◆ **WHAT THE TASK REQUIRES**
Would you transcribe the line that holds "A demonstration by" and all the lines below it, through the final one, exactly and with nothing else?

◆ **RAW DATA**
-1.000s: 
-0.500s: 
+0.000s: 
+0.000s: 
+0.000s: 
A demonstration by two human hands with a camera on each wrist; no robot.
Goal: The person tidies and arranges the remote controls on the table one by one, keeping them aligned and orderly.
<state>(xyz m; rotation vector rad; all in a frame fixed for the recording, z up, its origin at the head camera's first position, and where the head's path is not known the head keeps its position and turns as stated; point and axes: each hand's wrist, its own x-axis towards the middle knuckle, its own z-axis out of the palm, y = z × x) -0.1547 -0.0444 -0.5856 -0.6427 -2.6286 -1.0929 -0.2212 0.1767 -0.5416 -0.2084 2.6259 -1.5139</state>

◆ **ANSWER TO THE PROBLEM**
A demonstration by two human hands with a camera on each wrist; no robot.
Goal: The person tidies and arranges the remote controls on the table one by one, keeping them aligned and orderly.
<state>(xyz m; rotation vector rad; all in a frame fixed for the recording, z up, its origin at the head camera's first position, and where the head's path is not known the head keeps its position and turns as stated; point and axes: each hand's wrist, its own x-axis towards the middle knuckle, its own z-axis out of the palm, y = z × x) -0.1547 -0.0444 -0.5856 -0.6427 -2.6286 -1.0929 -0.2212 0.1767 -0.5416 -0.2084 2.6259 -1.5139</state>

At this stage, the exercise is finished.